Jo Sang-gyu looked at Park Do-joon as if he was dumbfounded.
“Raising? Are you crazy? You’re saying they cut open a mother’s belly and kidnapped a child because they wanted to raise them?”
“Yes, Detective. That doesn’t make sense.”
“No, it doesn’t *not* make sense. There have actually been cases like that.”
“But wasn’t that in the 80s?”
There’s a reason why Jo Sang-gyu is saying this. That’s because such crimes have disappeared since the development of genetic testing technology.
In the past, there were women who kidnapped children to catch men and claimed that they were born between them and the man. It was a very rare crime even in the past, so almost no one remembers it, and even then, no one has committed such a crime since the development of genetic testing technology.
These days, if you get a genetic test, the results come out within three days, so who would commit such a crime?
“But psychologically, it doesn’t *not* make sense.”
“What?”
“Adoption or kidnapping inevitably shows signs of the child’s growth.”
Children show signs from the moment they are born. A child who is one day old, a child who is one week old, and a child who is one month old grow differently every day.
“But, you see, from the moment you see the signs of childbirth, the possibility of kidnapping or adoption decreases significantly. As you know, the place where that incident occurred in the past was an obstetrics and gynecology clinic.”
Lee Ji-soo, who didn’t know about the case, had no idea, but Jo Sang-gyu nodded with a look of remembering something.
“Indeed…”
“Um, Team Leader, I don’t know?”
“Oh, don’t they teach you these days? Well, I guess not. That’s probably the last case. There was a child kidnapping case in the 80s. The location of the incident was an obstetrics and gynecology clinic.”
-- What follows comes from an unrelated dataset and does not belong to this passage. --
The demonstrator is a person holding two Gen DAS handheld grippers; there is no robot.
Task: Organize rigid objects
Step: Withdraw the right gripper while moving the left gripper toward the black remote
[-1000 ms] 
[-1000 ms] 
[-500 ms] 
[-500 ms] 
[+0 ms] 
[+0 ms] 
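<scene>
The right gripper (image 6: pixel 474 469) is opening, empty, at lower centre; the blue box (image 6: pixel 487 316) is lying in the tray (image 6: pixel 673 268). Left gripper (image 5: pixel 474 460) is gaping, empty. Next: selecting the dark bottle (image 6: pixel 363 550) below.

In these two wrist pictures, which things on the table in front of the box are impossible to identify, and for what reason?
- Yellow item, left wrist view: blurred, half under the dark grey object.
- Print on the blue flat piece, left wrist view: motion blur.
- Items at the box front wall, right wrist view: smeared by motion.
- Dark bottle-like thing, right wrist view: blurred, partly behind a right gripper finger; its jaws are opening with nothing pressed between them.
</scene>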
There was a woman who came into the room with the children at the obstetrics and gynecology clinic pretending to be a mother, kidnapped the child while holding the child, and ran away.
In that era, everything was recorded by hand, not by checking faces with photos or wearing bracelets with computer tags that classified children and mothers.
“Why? No, did they kidnap the newborn like that?”
“Yes, she was caught about a month later, and it was absurd.”
The woman who kidnapped the child was caught, but the reason was absurd.
“She lied that she was pregnant to catch a man.”
“She lied that she was pregnant? Is she stupid? Even an ultrasound would show…!”
“There was no such thing back then. No, there was, but it was too expensive for ordinary people to even think about it.”
Lee Ji-soo tilted her head as if she didn’t understand Jo Sang-gyu’s words. Then Park Do-joon scratched his head and said.
“If you look at the movies that were released in that era, there are often movies that depict fake pregnancy scandals.”
There were ultrasound machines, but they weren’t in general hospitals.
Only university hospitals had them, and even then, using them once was as expensive as several months’ salary.
“It wasn’t even covered by national health insurance at that time.”
“Even so…”
“And back then, men were… well, they were being ground down.”